München, 31. August 2026 (JPD) – Deutsche Unternehmen geben weiterhin nur einen vergleichsweise kleinen Teil ihrer Investitionen für Klimaschutzmaßnahmen aus. Im Jahr 2025 entfielen durchschnittlich 9,3 Prozent der Investitionen auf Maßnahmen im eigenen Betrieb, die dem Klimaschutz dienen. Für 2026 planen die Unternehmen einen Anteil von 10,6 Prozent, für 2027 von 10,5 Prozent. Das geht aus einer Umfrage des ifo Instituts hervor.
Nach Einschätzung des Instituts fällt die geplante Entwicklung angesichts der bestehenden Klimaziele gering aus. ifo-Forscher Gerome Wolf verweist darauf, dass der Bedarf an klimafreundlichen Investitionen gerade in den kommenden Jahren besonders hoch sein dürfte, um die Ziele des Pariser Klimaabkommens und die nationalen Emissionsziele zu erreichen.
Zwischen den einzelnen Wirtschaftsbereichen bestehen deutliche Unterschiede. Dienstleistungsunternehmen planen für 2026 mit 12,2 Prozent den höchsten Anteil an Klimainvestitionen. Es folgen das Bauhauptgewerbe mit 10,5 Prozent, das Verarbeitende Gewerbe mit 8,8 Prozent und der Handel mit 8,5 Prozent.
Das Bauhauptgewerbe ist zugleich der einzige untersuchte Wirtschaftsbereich, der den Anteil 2027 weiter erhöhen will. Dort sollen dann 11,2 Prozent der Investitionen auf Klimaschutzmaßnahmen entfallen.
Grundlage der Auswertung ist die ifo Konjunkturumfrage vom Mai 2026. Erfasst wurde der Anteil der bereits getätigten und geplanten Investitionen, der dem Klimaschutz im eigenen Unternehmen dient. Dazu gehören insbesondere Maßnahmen zur Verringerung von Treibhausgasemissionen, zur Steigerung der Energieeffizienz sowie zur Erzeugung erneuerbarer Energien.

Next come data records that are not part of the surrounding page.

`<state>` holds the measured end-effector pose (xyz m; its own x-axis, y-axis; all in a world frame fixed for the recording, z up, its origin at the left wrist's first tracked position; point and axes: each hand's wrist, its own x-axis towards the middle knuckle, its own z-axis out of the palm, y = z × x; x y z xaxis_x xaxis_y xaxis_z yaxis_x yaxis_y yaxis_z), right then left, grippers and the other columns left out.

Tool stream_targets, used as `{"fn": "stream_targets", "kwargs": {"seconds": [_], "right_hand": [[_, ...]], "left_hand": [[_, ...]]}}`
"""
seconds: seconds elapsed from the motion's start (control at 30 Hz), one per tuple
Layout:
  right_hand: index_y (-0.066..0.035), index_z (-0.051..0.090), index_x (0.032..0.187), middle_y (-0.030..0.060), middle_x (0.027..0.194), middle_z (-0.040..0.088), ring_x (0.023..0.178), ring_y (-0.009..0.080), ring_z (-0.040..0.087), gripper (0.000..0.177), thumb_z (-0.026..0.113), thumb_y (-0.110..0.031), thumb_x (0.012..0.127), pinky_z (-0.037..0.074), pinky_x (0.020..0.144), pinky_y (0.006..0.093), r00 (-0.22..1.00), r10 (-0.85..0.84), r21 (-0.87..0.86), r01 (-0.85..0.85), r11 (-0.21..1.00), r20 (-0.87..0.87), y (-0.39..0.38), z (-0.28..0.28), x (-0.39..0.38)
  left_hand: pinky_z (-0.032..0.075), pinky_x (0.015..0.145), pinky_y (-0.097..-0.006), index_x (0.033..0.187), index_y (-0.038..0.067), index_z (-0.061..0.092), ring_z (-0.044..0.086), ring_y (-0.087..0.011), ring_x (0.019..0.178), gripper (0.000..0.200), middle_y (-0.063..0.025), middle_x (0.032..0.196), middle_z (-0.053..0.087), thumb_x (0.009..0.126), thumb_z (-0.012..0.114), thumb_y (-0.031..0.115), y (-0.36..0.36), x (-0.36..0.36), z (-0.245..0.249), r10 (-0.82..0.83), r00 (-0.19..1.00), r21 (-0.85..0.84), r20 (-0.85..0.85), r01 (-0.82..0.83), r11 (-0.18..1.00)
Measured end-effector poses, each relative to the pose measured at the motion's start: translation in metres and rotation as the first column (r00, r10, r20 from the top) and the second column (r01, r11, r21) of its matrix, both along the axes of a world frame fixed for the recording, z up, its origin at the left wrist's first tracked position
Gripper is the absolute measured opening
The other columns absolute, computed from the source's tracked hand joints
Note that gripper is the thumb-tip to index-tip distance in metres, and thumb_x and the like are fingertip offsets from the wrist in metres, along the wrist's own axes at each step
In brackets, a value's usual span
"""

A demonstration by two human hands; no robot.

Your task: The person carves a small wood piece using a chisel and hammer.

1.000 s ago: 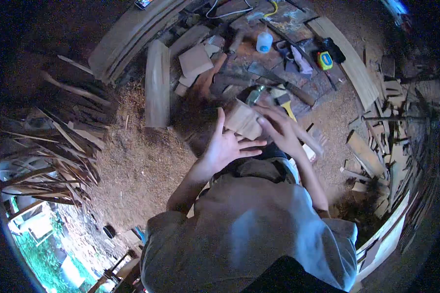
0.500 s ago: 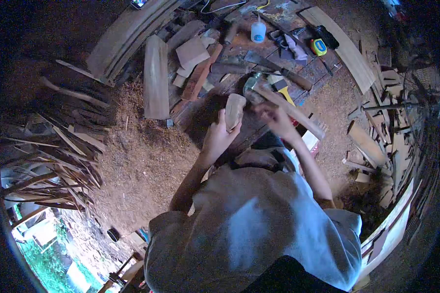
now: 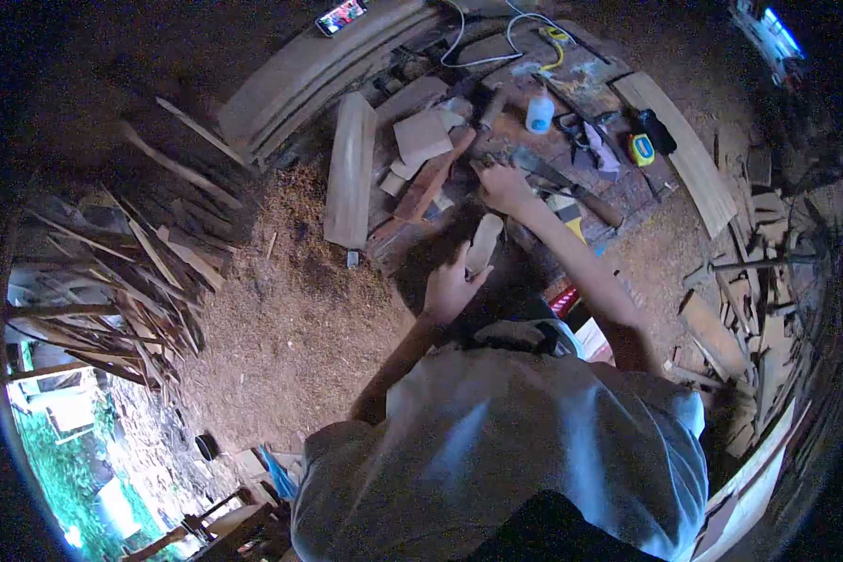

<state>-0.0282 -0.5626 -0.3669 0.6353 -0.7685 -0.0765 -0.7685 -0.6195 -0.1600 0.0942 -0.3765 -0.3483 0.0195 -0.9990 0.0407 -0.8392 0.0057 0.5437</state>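
My left hand grips a small rounded wooden block near the front edge of the workbench. Farther up, my right hand reaches over the bench, its fingers curled at the end of a dark tool handle; whether they hold it is hard to make out. Just left of this hand lies a reddish wooden piece. On its right side are a long blade with a wooden handle and a brush with a yellow handle.
A white bottle, a yellow tape measure and a pale board lie on the bench. A phone rests on planks at the back. Wood scraps are piled at the right; shavings cover the floor.
My right hand has moved up and left across the bench. The long wooden-handled tool near it is no longer visible there. The view has shifted, and my left hand still holds the block.
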Motion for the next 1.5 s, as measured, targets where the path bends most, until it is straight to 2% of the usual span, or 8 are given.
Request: {"fn": "stream_targets", "kwargs": {"seconds": [0.1,0.3,0.4,0.5,0.7,0.87,1.1,1.5], "right_hand": [[-0.006,0.047,0.128,0.0219,0.102,0.06,0.098,0.0341,0.059,0.052,0.059,-0.022,0.079,0.046,0.086,0.0487,0.995,-0.027,-0.166,0.042,0.985,0.091,0.002,-0.001,0.001],[0.005,0.038,0.129,0.0271,0.111,0.056,0.104,0.0436,0.054,0.063,0.063,-0.025,0.079,0.044,0.093,0.0438,0.988,0.101,0.181,-0.122,0.976,0.121,-0.014,0.02,-0.023],[0.007,0.035,0.129,0.0281,0.11,0.055,0.106,0.047,0.051,0.065,0.065,-0.023,0.08,0.043,0.093,0.0438,0.906,-0.055,0.211,-0.038,0.977,0.419,0.001,0.053,-0.052],[0.007,0.034,0.13,0.0258,0.11,0.057,0.103,0.0424,0.055,0.065,0.066,-0.024,0.081,0.043,0.091,0.043,0.758,-0.034,0.008,0.038,0.999,0.652,0.029,0.081,-0.085],[0.003,0.042,0.127,0.0152,0.111,0.059,0.095,0.0216,0.059,0.055,0.069,-0.013,0.082,0.047,0.085,0.0323,0.333,-0.461,0.441,0.138,0.887,0.822,0.11,0.122,-0.121],[-0.002,0.047,0.121,0.0079,0.106,0.062,0.095,0.0146,0.059,0.045,0.069,-0.006,0.082,0.047,0.083,0.0277,-0.017,-0.601,0.6,0.064,0.797,0.799,0.142,0.11,-0.119],[-0.002,0.053,0.113,0.0062,0.102,0.063,0.091,0.012,0.06,0.038,0.071,-0.01,0.08,0.048,0.08,0.0275,0.012,-0.615,0.614,0.046,0.788,0.789,0.135,0.104,-0.101],[-0.001,0.062,0.094,0.0054,0.09,0.065,0.086,0.014,0.061,0.027,0.071,-0.004,0.069,0.048,0.081,0.0304,0.103,-0.334,0.33,0.057,0.942,0.937,0.113,0.101,-0.055]], "left_hand": [[0.051,0.058,-0.0436,0.118,0.004,0.052,0.063,-0.037,0.064,0.053,-0.0197,0.07,0.063,0.081,0.063,0.041,0.0,-0.001,-0.01,0.022,1.0,-0.077,-0.006,-0.023,0.997],[0.052,0.057,-0.0427,0.118,0.005,0.051,0.064,-0.034,0.064,0.05,-0.0186,0.071,0.064,0.083,0.061,0.04,-0.014,0.013,0.0,0.063,0.978,-0.004,0.201,-0.064,0.998],[0.052,0.059,-0.0436,0.119,0.004,0.049,0.065,-0.0352,0.069,0.053,-0.0212,0.076,0.065,0.084,0.059,0.042,-0.022,0.027,-0.015,0.078,0.995,0.016,0.057,-0.079,0.997],[0.051,0.063,-0.0444,0.121,0.0,0.047,0.064,-0.0371,0.071,0.061,-0.0218,0.079,0.065,0.083,0.06,0.046,-0.021,0.034,-0.007,0.007,0.995,0.036,0.097,-0.011,0.999],[0.051,0.064,-0.0437,0.118,-0.001,0.049,0.065,-0.0362,0.073,0.058,-0.0202,0.079,0.065,0.081,0.066,0.041,0.008,0.032,-0.02,-0.07,0.983,-0.056,-0.167,0.061,0.997],[0.051,0.066,-0.0425,0.117,-0.001,0.051,0.065,-0.0346,0.073,0.053,-0.0189,0.079,0.065,0.081,0.068,0.035,0.022,0.017,-0.009,-0.073,0.995,-0.028,-0.067,0.071,0.997],[0.048,0.086,-0.0401,0.129,0.006,0.046,0.058,-0.036,0.106,0.057,-0.0178,0.12,0.057,0.08,0.07,0.025,0.004,0.019,-0.02,-0.159,0.916,-0.156,-0.368,0.107,0.982],[0.052,0.078,-0.0371,0.128,0.008,0.05,0.06,-0.0332,0.102,0.058,-0.0202,0.112,0.06,0.077,0.074,0.025,-0.006,0.023,-0.024,-0.067,0.907,-0.211,-0.416,-0.025,0.977]]}}
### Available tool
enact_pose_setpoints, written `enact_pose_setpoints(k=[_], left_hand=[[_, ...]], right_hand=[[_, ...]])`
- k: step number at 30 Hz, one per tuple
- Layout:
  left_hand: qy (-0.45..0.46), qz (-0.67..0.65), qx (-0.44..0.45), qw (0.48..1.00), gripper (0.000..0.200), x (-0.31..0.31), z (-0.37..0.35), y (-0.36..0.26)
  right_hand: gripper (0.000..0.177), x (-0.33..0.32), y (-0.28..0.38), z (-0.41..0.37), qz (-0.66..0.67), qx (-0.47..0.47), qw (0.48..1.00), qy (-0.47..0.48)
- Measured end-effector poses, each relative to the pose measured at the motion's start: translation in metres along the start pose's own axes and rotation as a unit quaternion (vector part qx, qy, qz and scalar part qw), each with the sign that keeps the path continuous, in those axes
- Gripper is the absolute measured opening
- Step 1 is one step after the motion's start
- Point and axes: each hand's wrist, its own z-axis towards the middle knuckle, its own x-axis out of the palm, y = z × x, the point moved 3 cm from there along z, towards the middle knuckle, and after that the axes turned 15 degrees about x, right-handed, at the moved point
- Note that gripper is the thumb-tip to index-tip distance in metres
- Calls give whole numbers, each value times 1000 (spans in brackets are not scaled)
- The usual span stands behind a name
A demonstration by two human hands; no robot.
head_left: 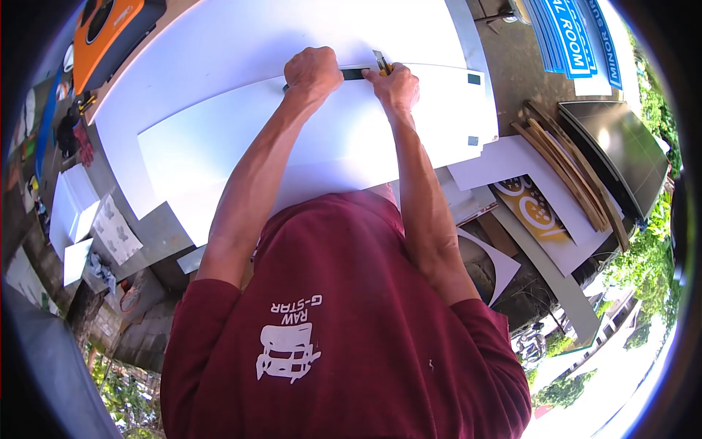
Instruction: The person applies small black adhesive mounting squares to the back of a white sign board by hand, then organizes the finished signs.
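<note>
Nearest: my maroon shirt (344, 329), both forearms stretched out over the white sheet (219, 161).

White sheet: lies flat on the bench (157, 234), on top of a larger white board (241, 44) that sticks out past its far and left edges. All positions below are given rel. to this sheet.

L hand (313, 72): at the sheet's far edge, approx. mid-length. Fingers curled shut, knuckles up, pressing down on a dark straightedge (355, 74) that runs along that edge. The straightedge lies flat and shows between my two hands.

R hand (397, 88): just right of the L hand, same far edge, resting on the sheet. Fingers clamped round a yellow/black cutter (382, 64). The cutter's tip is at the right end of the visible straightedge; can't tell whether the blade is in the material.

Right of sheet: more white pieces and a yellow/black printed sign (532, 211) near the sheet's near-right corner. Beyond those, a bundle of wood strips (567, 164), then a dark panel (618, 150).

Left of sheet: small white offcuts (73, 208) near the bench's edge.

Far right of sheet: blue lettered signs (574, 29). Far left: orange case (110, 33), partly cut off by the frame.
</note>
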Motion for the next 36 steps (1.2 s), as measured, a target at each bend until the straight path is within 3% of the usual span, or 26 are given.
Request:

Das ifo Institut weist darauf hin, dass sich aus einer Veränderung des prozentualen Anteils nicht ableiten lässt, ob die Unternehmen absolut mehr oder weniger Geld für Klimaschutz ausgeben.
Welche Gründe hinter der weitgehend stagnierenden Quote stehen, lässt sich aus der Befragung nach Angaben des Instituts nicht unmittelbar bestimmen. Denkbar seien unter anderem die gesunkene Wettbewerbsfähigkeit deutscher Unternehmen auf den Exportmärkten und gestiegene geopolitische Risiken.
Eine weitere Studie des ifo Instituts deutet zudem darauf hin, dass wirtschaftspolitische Unsicherheit Klimainvestitionen hemmen kann. Nach Einschätzung Wolfs reicht ein hoher CO₂-Preis allein nicht aus, um Unternehmen zum Umstieg auf klimafreundliche Alternativen zu bewegen, wenn die weitere Preisentwicklung für Emissionen unsicher ist. Entscheidend seien deshalb verlässliche Rahmenbedingungen für die Energiewende.